Final Learning Statement

Learning statements should be in a narrative format – as opposed to an outline format. Depending on individual writing styles Learning statements should be 2-3 pages. The learning statement can vary according to individual style. Your learning statement should answer the broad question of "what did you learn?". To help get you thinking, here are some suggested questions:

  • What are the major concepts of the course that you have learned?
  • What new professional language have you acquired relating to the topic?
  • What teaching techniques for implementing new strategies in the classroom did you come away with?
  • Thinking back to your project reflections, were you surprised at the outcomes?
  • What new resources did you find in the study of the content?
  • As an educator, what new concepts will you now integrate into your teaching?
  • Are there any ideas that presented themselves as enlightening and useful?

--- Sample Course Project ---

Project #1 Overview

In this module, you learned that in order to be purposeful in your selection, implementation, and analysis of assessment, you must first ask yourself:

  • What is important to measure?
  • What are the consequences of the measure?
  • How will the data be used?

For this project:

Review the key ideas from this module:

  • Transparency of standards and methods is essential to improved learning outcomes.
  • Precisely aligned assessments help learners deepen learning.
  • Assessment is a constructive process that contributes to learning.
  • Deconstruct content so that assessments align with targeted chunks of learning.
  • Assessment is most effective when it is implemented as part of a continuous cycle.
  • Blending teaching, learning, and assessing increases instructional productivity.
  • Responding to purposeful and aligned assessment strengthens learning outcomes.
  • Supporting students as assessors is a valuable learning strategy.
For each key idea:
  • Explain what each key idea means to you.
  • Give examples and/or share your understanding of how each idea is evident in your classroom assessments and/or learning environment.
  • What aspects need further development?

For Your Written Project Reflection Submission

Take a moment to review your responses to the 8 key ideas. In relation to purposeful assessment, reflect on your findings using the following bullet points as a guide:

  • What do you feel is a strength regarding your utilization, including selection, implementation and analysis, of assessments? Has it changed over time? If so, how so? If not, how come?
  • How has your understanding of assessments grown from the beginning of your career until today? Share your learning and understanding about assessments and its journey.
  • What aspect of your understanding of assessments do you think needs further development? Why have you chosen those aspects? What will be your next steps in growing them?

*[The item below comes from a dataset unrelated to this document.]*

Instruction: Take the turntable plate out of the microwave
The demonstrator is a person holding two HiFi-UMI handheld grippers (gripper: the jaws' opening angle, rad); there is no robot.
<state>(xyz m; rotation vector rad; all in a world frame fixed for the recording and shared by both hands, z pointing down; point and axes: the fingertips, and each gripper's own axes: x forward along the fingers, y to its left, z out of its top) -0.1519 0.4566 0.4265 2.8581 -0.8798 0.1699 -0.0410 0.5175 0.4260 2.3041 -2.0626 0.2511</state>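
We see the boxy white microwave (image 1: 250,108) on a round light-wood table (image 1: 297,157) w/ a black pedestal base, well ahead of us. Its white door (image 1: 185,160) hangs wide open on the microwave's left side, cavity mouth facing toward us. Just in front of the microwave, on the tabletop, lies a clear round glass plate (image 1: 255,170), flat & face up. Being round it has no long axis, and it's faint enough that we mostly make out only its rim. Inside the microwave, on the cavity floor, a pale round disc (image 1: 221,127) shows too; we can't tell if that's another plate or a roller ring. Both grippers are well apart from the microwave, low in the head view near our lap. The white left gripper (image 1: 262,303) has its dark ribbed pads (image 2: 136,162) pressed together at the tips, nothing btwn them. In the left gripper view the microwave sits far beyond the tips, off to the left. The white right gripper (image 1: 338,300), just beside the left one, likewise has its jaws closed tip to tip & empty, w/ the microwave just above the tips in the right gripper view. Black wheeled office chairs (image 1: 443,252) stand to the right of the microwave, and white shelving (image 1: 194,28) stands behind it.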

Visit the Module Projects section located within the Course Dashboard, and take a moment to share your findings by submitting your written project reflection.

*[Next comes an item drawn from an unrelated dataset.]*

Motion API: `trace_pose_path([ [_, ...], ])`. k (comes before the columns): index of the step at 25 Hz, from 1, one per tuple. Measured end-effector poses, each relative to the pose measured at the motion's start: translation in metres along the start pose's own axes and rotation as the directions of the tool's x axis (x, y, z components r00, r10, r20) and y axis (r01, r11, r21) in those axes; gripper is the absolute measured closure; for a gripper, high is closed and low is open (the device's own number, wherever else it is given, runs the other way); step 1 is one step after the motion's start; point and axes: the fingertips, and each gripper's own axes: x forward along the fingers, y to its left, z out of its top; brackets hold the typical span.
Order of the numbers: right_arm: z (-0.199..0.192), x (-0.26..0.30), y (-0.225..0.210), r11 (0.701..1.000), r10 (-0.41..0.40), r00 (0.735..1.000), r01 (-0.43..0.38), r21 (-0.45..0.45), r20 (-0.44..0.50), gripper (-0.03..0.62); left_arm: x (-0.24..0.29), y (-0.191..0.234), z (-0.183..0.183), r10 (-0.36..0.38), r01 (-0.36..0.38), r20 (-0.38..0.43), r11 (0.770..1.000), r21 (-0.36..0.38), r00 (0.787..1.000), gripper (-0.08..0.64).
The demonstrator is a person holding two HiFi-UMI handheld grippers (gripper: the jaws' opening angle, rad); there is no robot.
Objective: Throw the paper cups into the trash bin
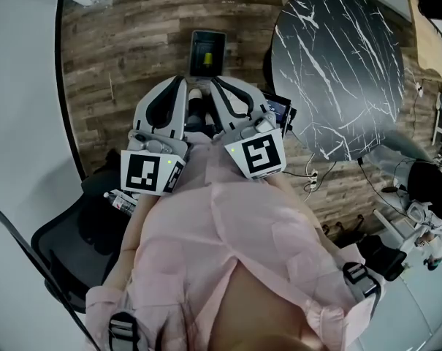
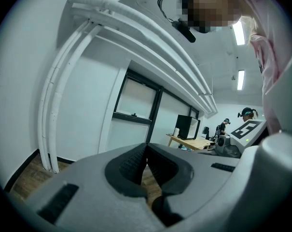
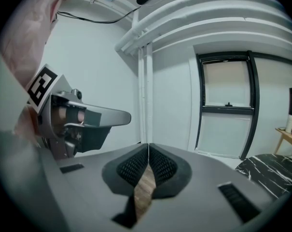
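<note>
A small dark trash bin [image 1: 207, 52] stands on the wooden floor straight ahead, with something yellow inside it. No paper cup shows in any view. My left gripper [image 1: 181, 81] and right gripper [image 1: 215, 81] are held side by side close to the body, both pointing toward the bin. In the left gripper view the left gripper [image 2: 146, 147] has its jaws pressed together with nothing between them. The right gripper [image 3: 148, 147] is likewise shut and empty. Each gripper view catches the other gripper at its side: the right gripper [image 2: 247, 134] and the left gripper [image 3: 78, 124].
A round black marble table [image 1: 337, 64] stands right of the bin. A black chair [image 1: 71, 247] sits at the lower left beside a white wall [image 1: 23, 123]. Cables [image 1: 312, 178] lie on the floor under the table's edge. White pipes [image 3: 146, 95] run up the wall.
</note>
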Motion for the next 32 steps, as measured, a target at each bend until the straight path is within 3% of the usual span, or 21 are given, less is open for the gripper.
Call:
trace_pose_path([
  [17,-0.0022,-0.0028,-0.0019,1.0,-0.008,1.0,0.008,0.012,0.008,0.563,0.0014,-0.0064,0.0029,-0.006,0.006,-0.005,0.999,-0.033,1.0,0.545],
  [32,-0.0042,-0.0053,0.0005,1.0,-0.011,1.0,0.01,0.029,0.008,0.563,-0.006,-0.0037,-0.0041,-0.003,0.002,-0.007,1.0,-0.011,1.0,0.545],
])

Cal Poly Humboldt Credit Specifics

  • Academic Credit through Cal Poly Humboldt (CPH) is offered after successful completion of each course.
  • The 700 series semester credit is post-baccalaureate level appropriate for credentialed teachers which do not require admission to a graduate program.
  • Courses are letter graded on official transcripts from CPH.
  • CPH is the northernmost and westernmost institution in the 23-campus California State University (CSU) system.
  • CPH is accredited by the Western Association of Schools and Colleges Senior College and University Commission (WSCUC), a regional accrediting agency serving a diverse membership of public and private higher education institutions.

Summer Option

If you are not currently teaching (ie. Summer break, you are a substitute teacher, etc.), each class offers you the ability to complete coursework independent of a classroom assignment.